## Problem statement
Reprint all of the data below exactly as shown and skip every image.

## Provided material
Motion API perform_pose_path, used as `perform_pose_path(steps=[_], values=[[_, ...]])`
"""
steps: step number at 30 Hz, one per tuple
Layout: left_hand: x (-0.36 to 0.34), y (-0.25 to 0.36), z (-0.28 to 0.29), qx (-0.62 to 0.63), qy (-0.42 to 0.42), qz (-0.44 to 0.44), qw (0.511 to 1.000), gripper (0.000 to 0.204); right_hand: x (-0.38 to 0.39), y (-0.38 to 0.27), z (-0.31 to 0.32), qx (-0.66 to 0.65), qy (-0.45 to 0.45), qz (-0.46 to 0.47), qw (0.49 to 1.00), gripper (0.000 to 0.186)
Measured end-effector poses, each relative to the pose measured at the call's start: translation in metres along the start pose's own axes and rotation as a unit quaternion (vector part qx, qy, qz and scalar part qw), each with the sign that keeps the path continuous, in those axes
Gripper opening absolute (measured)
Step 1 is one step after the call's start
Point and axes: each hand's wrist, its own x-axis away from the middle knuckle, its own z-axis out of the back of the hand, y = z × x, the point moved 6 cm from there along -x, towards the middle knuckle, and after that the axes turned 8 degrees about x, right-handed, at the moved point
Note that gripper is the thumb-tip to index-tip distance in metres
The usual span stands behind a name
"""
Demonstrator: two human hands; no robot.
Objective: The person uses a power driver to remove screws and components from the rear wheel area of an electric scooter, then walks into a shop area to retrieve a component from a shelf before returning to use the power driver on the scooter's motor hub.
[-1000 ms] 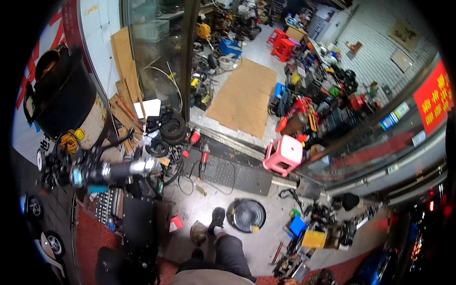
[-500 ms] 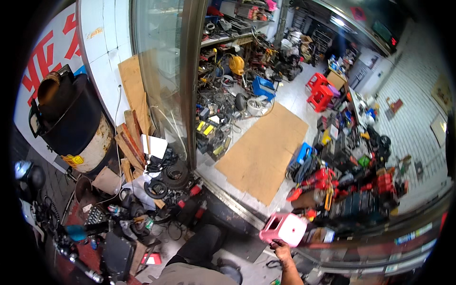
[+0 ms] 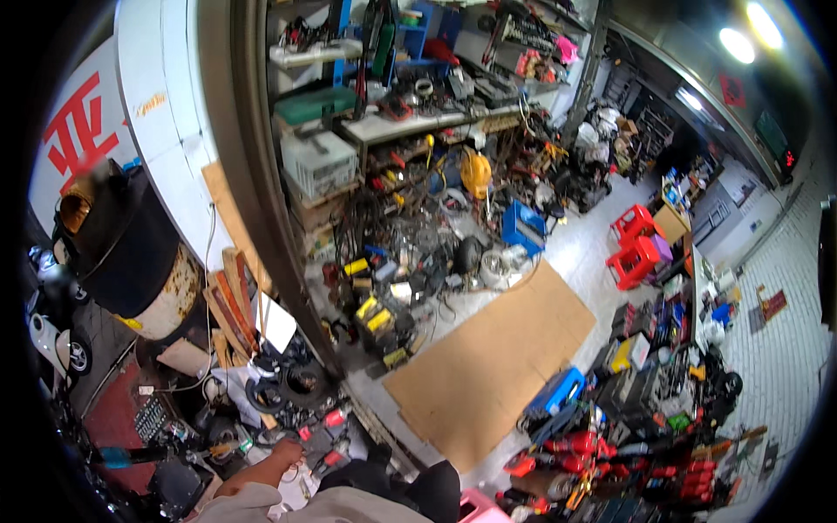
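Observation:
My left hand (image 3: 284,454) reaches in from the lower edge, its back upward, over the clutter on the ground. Its fingers are small and blurred, so I cannot make out anything in them. Just beyond it lie red-ended dark tools (image 3: 324,424), apart from the hand as far as I can see. At the lower edge, beside my dark-trousered legs (image 3: 384,479), part of a pink plastic stool (image 3: 481,507) shows. My right hand is out of the picture.
A sheet of cardboard (image 3: 497,366) covers the floor inside the doorway. Black tyres (image 3: 303,382) and wooden boards (image 3: 228,301) stand left of the metal door frame (image 3: 261,174). Parts crowd the shop's left side; toolboxes and red tools (image 3: 580,453) fill the right. Red stools (image 3: 634,261) stand farther back.
The view has shifted, showing more of the shop's shelves. My right hand, earlier at the pink stool, has left the picture; the stool now shows only partly. My left hand has come in.

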Motion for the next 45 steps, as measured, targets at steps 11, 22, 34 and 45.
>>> perform_pose_path(steps=[11, 22, 34, 45], values=[[-0.021, 0.233, -0.145, -0.155, 0.127, -0.100, 0.975, 0.020, -0.204, -0.322, 0.187, 0.024, 0.003, 0.145, 0.989, 0.027], [0.176, 0.666, -0.187, -0.210, 0.425, -0.432, 0.767, 0.048, -0.298, -0.452, 0.413, 0.002, 0.114, 0.245, 0.963, 0.030], [0.191, 1.025, -0.035, -0.367, 0.597, -0.405, 0.587, 0.080, -0.375, -0.597, 0.252, 0.036, 0.009, 0.162, 0.986, 0.033], [0.141, 1.121, 0.046, -0.454, 0.637, -0.234, 0.577, 0.083, -0.440, -0.738, 0.235, 0.075, -0.019, 0.142, 0.987, 0.031]])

## Answer section
Motion API perform_pose_path, used as `perform_pose_path(steps=[_], values=[[_, ...]])`
"""
steps: step number at 30 Hz, one per tuple
Layout: left_hand: x (-0.36 to 0.34), y (-0.25 to 0.36), z (-0.28 to 0.29), qx (-0.62 to 0.63), qy (-0.42 to 0.42), qz (-0.44 to 0.44), qw (0.511 to 1.000), gripper (0.000 to 0.204); right_hand: x (-0.38 to 0.39), y (-0.38 to 0.27), z (-0.31 to 0.32), qx (-0.66 to 0.65), qy (-0.45 to 0.45), qz (-0.46 to 0.47), qw (0.49 to 1.00), gripper (0.000 to 0.186)
Measured end-effector poses, each relative to the pose measured at the call's start: translation in metres along the start pose's own axes and rotation as a unit quaternion (vector part qx, qy, qz and scalar part qw), each with the sign that keeps the path continuous, in those axes
Gripper opening absolute (measured)
Step 1 is one step after the call's start
Point and axes: each hand's wrist, its own x-axis away from the middle knuckle, its own z-axis out of the back of the hand, y = z × x, the point moved 6 cm from there along -x, towards the middle knuckle, and after that the axes turned 8 degrees about x, right-handed, at the moved point
Note that gripper is the thumb-tip to index-tip distance in metres
The usual span stands behind a name
"""
Demonstrator: two human hands; no robot.
Objective: The person uses a power driver to remove screws and components from the rear wheel area of an electric scooter, then walks into a shop area to retrieve a component from a shelf before returning to use the power driver on the scooter's motor hub.
[-1000 ms] 
[-500 ms] 
[+0 ms] 
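Observation:
My left hand (image 3: 284,454) reaches in from the lower edge, its back upward, over the clutter on the ground. Its fingers are small and blurred, so I cannot make out anything in them. Just beyond it lie red-ended dark tools (image 3: 324,424), apart from the hand as far as I can see. At the lower edge, beside my dark-trousered legs (image 3: 384,479), part of a pink plastic stool (image 3: 481,507) shows. My right hand is out of the picture.
A sheet of cardboard (image 3: 497,366) covers the floor inside the doorway. Black tyres (image 3: 303,382) and wooden boards (image 3: 228,301) stand left of the metal door frame (image 3: 261,174). Parts crowd the shop's left side; toolboxes and red tools (image 3: 580,453) fill the right. Red stools (image 3: 634,261) stand farther back.
The view has shifted, showing more of the shop's shelves. My right hand, earlier at the pink stool, has left the picture; the stool now shows only partly. My left hand has come in.
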
Motion for the next 45 steps, as measured, targets at steps 11, 22, 34 and 45.
>>> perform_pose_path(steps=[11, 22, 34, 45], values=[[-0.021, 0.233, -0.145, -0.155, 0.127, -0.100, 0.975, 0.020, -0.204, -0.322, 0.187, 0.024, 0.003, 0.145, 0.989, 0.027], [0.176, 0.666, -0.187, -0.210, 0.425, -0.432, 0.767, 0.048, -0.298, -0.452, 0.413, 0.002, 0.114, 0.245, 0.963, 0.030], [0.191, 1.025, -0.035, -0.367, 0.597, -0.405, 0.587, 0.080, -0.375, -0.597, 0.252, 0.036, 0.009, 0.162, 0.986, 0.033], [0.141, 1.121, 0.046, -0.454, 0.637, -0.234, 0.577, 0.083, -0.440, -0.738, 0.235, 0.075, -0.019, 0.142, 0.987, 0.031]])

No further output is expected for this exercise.